* _TASK TO COMPLETE_: Look for the word "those" in the material below, then report each line where it occurs.

* _DATASET SECTION_:
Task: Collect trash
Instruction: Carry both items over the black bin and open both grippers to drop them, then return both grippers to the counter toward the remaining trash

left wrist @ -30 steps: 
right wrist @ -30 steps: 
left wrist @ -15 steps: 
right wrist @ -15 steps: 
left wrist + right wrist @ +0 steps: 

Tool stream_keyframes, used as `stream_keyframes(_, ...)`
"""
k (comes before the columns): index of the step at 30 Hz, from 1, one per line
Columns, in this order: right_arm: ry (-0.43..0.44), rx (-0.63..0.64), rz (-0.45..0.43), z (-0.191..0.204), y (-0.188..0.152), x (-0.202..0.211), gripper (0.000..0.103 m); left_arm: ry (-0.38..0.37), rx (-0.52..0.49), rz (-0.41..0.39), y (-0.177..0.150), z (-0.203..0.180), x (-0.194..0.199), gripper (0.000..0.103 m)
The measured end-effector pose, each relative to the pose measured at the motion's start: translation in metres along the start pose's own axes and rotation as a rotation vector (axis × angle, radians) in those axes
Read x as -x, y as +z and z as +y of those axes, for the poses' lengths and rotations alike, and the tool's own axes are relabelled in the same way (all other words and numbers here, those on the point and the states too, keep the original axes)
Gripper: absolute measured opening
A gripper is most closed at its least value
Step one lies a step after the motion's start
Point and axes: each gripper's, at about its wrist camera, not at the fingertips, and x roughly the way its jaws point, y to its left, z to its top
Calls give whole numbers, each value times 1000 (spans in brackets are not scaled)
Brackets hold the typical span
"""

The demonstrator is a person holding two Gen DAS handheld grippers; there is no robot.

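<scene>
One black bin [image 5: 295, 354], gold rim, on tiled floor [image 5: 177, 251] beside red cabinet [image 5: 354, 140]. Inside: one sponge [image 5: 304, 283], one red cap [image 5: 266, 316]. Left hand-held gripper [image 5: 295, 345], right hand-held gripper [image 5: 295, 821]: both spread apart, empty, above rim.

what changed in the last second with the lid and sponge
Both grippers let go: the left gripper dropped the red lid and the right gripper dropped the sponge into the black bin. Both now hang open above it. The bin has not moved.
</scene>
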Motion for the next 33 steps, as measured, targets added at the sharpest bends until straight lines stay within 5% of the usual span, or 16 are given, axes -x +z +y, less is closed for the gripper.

* _TASK OUTPUT_:
The measured end-effector pose, each relative to the pose measured at the motion's start: translation in metres along the start pose's own axes and rotation as a rotation vector (axis × angle, radians) in those axes
Read x as -x, y as +z and z as +y of those axes, for the poses' lengths and rotations alike, and the tool's own axes are relabelled in the same way (all other words and numbers here, those on the point and the states too, keep the original axes)

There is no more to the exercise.